Mind your beak - April Edition


A monthly column to help bird owners provide the best life possible for their feathered friends, keep them happy and healthy and to give you tips and ideas to make the most out of your relationship with them. I am a passionate bird advocate and owner myself and I would love to be able to help you have a loving and lasting relationship with these sometimes forgotten and misunderstood pets.

To get us started we are going to explore an important and fun topic that is at the very crux of having a healthy and happy bird.

Parrot Enrichment

Let’s start off by looking at the benefits of enrichment:

  • Reduces boredom
  • Allows the bird to engage its natural instincts 
  • Reduces and helps avoid behavioural issues, such as feather plucking, screaming, separation anxiety, aggression, biting and over sexualisation
  • Provides mental and intellectual stimulation
  • Keeps your bird healthy and happy
  • Builds a strong bond between you and your bird

Now that you can see the benefits of providing enrichment let’s explore exactly what enrichment is

Put simply enrichment is providing an environment for your bird so it can live similarly to the life it would have in its natural habitat.

To be successful with enrichment, it needs to be tailored to the species of bird you have where possible, as each species has their own different likes and needs.

To help you get started on providing adequate enrichment for your bird I have broken everything down into four parts. Simply follow these steps and you are almost guaranteed a happy healthy bird. 


Just like humans, birds respond to how things feel against their body especially their beaks, feathers, and feet. Therefore, it is important to provide objects in their environment that satisfy this need.

For instance, Conures love the feeling of snuggling up to soft materials, and will quite often go to sleep cuddled up to a fluffy piece of material or toy.

Some species of birds relish the feeling of crunching and chewing things, most notably the cockatoo and Asiatic Species.

Other ways to provide a satisfying tactile environment are offering different sizes and materials of perches, providing foot toys and giving your bird access to a bath or shower. Most birds especially the rainforest species, adore the feeling of having water run over their feathers.

Remember birds are highly intelligent, and emotional animals just like humans, so giving them these opportunities not only address health issues but also keeps them mentally happy.


Birds love to talk, mimic sounds and yes at times scream! This is a natural thing for them, especially at dawn and dusk, and is something they love to do. Mostly it will be a few quick screams and they are done till the afternoon, this is normal and natural and no discouragement is needed. However, if the screaming is going on in between these hours, something else is going on and we will address this in a later issue.

Talking to your bird, is so important, you will often see them watching your mouth closely and you will be surprised what sounds they love, these will often end up being your birds first words.

In general birds tend to love sing song melodic tones - just watch how excited your bird becomes if you sing him or her a song. If you are leaving your bird home alone for long periods of time, leaving the radio on for them is a great way to combat boredom and keep your bird happy while you are away.

Incorporating toys that make lots of different sounds are also readily enjoyed. Try out different size bells, toys that play tunes, or bird safe chains and buckets so they can make their own noises by bashing the toys around.

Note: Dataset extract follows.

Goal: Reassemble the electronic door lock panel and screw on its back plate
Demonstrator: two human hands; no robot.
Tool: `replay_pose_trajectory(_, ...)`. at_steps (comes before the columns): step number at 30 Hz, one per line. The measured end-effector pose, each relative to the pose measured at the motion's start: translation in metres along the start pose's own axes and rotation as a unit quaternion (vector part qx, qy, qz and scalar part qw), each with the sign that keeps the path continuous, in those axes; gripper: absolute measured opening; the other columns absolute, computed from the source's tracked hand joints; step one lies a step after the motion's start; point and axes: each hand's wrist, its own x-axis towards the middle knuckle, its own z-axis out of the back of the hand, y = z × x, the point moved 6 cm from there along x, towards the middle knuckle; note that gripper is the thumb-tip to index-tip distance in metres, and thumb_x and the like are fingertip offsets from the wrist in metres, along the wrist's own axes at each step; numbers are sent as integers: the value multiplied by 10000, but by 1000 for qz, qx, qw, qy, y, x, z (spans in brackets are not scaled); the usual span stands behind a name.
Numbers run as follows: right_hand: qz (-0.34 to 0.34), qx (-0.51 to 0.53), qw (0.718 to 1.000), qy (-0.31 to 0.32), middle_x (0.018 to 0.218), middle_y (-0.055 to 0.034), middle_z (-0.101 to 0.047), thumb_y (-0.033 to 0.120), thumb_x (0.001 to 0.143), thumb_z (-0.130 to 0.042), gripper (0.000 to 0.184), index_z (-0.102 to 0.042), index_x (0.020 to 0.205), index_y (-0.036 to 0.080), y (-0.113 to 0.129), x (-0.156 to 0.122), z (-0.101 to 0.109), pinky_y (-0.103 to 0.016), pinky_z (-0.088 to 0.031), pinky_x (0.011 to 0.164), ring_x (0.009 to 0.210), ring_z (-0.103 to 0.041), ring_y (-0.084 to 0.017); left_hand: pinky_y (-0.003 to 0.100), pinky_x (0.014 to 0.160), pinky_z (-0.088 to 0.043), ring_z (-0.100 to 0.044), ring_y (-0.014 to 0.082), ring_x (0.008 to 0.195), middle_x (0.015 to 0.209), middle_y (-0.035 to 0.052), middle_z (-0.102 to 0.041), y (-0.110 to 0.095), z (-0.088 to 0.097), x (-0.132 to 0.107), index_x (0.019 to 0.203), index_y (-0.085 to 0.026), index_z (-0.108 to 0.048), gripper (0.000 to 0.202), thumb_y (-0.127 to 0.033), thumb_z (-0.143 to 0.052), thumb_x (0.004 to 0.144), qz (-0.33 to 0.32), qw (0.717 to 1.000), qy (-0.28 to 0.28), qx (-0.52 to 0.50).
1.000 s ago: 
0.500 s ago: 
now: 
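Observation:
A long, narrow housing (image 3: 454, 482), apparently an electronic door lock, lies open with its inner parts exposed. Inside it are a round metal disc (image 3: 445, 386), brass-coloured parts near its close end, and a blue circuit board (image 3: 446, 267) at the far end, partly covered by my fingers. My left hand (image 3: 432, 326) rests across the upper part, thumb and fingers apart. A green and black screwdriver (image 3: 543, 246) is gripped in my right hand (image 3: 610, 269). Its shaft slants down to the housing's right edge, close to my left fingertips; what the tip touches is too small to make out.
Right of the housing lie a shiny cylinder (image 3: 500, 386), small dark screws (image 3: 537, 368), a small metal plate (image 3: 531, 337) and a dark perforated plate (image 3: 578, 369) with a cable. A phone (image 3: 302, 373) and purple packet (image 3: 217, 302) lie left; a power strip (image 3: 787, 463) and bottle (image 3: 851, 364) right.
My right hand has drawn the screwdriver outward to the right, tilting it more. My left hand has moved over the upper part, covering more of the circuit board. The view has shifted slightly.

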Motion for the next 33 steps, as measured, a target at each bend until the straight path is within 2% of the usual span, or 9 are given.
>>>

Providing a fun, healthy and varied diet on a daily or at least weekly basis will keep your bird very happy indeed. Birds love food, they love the smell of it, the taste of it, the sight of it and as most bird owners know the mess of it!

Providing dietary enrichment can be as simple as chopping fruits and vegies in different shapes and sizes from one day to another. The location of how you provide the food is also important.

Don’t just give your bird food in a bowl, whilst some food in a bowl is fine, teaching your bird to forage and hunt for their food makes for a much happier and busier bird.

Foraging can be as simple as stringing green vegies between the cage bars, putting food on a long stainless steel skewer (you can buy safe bird specific ones) or hiding food and treats in pinecones, perches, artichokes or in branches. You are only limited by your imagination when it comes to providing foraging activities.

I will be doing a whole article on foraging for our next issue.


Providing your birds environment with brightly coloured toys, natural foliage, and access to the outdoors where they can watch their environment changing, provides great mental stimulation.  

Think about how boring it would be if you were subjected to the same view day in day out, birds are highly intelligent and get bored very easily.

Some birds love being in amongst it, so being able to have access to a window to watch the world go by, and placing their cage in a family room so they get to see different people and feel like part of the family is important.

Most parrots also love watching TV, especially children’s programs - the bright colours and the melodic tones can give hours of happiness to an otherwise bored bird. TV can also make a great babysitter if you must work long hours and your bird is home alone.


Lastly and most importantly birds are very social animals (some species more than others) spending quality time with your bird both inside and outside the cage will not only help build the bond and relationship with your pet bird, but it also fills their need for company and social interaction just as it does for people. There are many fun games you can play with your bird, and even some quick and easy trust building games that we will go into in another issue also.

 A bird left alone with limited human and bird contact, can become very unhappy and depressed just like people - this leads to all sorts of behavioural issues that could have been avoided.